O crescimento também foi observado no faturamento. A receita gerada pelas exportações chegou a US$ 940,5 milhões, avanço de 3,8% na comparação anual.
No acumulado entre janeiro e abril, o Brasil exportou 1,943 milhão de toneladas de carne de frango, alta de 4,3% em relação ao mesmo período do ano passado. Em receita cambial, o setor movimentou US$ 3,704 bilhões, crescimento de 6,1%.
Segundo a ABPA, o resultado reforça a competitividade da avicultura brasileira no mercado internacional, mesmo diante de oscilações geopolíticas e mudanças no fluxo global de alimentos.
México e União Europeia lideram crescimento
Entre os principais destinos das exportações brasileiras, o México registrou o maior crescimento no período, com aumento de 50,2% nos volumes embarcados.

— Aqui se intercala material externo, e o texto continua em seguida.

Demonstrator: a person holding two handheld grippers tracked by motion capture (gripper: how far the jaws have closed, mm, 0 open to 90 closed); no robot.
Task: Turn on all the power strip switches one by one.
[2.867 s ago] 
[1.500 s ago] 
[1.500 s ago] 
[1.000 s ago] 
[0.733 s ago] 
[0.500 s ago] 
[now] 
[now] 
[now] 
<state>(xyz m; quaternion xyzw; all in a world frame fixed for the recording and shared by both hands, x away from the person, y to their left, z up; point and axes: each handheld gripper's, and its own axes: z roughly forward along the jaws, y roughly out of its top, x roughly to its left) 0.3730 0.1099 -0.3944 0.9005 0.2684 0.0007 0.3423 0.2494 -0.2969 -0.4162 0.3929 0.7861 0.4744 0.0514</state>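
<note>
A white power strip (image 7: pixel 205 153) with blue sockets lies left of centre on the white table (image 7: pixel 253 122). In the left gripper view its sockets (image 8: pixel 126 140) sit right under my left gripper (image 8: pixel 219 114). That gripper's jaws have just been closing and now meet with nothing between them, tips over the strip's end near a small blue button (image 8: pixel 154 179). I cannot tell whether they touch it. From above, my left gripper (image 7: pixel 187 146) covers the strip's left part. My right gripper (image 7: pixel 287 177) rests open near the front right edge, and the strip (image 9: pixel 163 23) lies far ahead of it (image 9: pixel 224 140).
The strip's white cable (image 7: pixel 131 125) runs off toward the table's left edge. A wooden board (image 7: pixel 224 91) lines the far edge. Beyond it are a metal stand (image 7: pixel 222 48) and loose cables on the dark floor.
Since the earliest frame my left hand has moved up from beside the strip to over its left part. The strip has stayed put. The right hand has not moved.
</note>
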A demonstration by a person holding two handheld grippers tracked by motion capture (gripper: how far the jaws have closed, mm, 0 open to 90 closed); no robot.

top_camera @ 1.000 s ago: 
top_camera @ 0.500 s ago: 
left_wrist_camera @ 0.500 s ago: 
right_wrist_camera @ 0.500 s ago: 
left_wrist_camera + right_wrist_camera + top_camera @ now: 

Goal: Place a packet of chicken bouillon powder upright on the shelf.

A União Europeia também ampliou significativamente as compras, com avanço de 23,1%. Japão e Arábia Saudita apresentaram crescimento de 13,1% e 5,2%, respectivamente.
Por outro lado, alguns mercados registraram retração. Os Emirados Árabes Unidos reduziram em 52,7% os embarques recebidos do Brasil, enquanto Filipinas e Coreia do Sul também apresentaram quedas superiores a 10%.
Cenário internacional mantém projeção positiva
Apesar das oscilações em determinados mercados, a avaliação do setor segue positiva. Para o presidente da ABPA, Ricardo Santin, o Brasil mantém posição estratégica no abastecimento global de alimentos.
“O Brasil segue ampliando sua presença global com base em eficiência produtiva e segurança sanitária. Mesmo com o conflito no Oriente Médio, o setor conseguiu realizar as entregas demandadas, apoiando a segurança alimentar dos países do Golfo”, afirmou.
A expectativa da entidade é de continuidade do crescimento ao longo de 2026, sustentada pela diversificação de mercados e pela ampliação das vendas para destinos de maior valor agregado.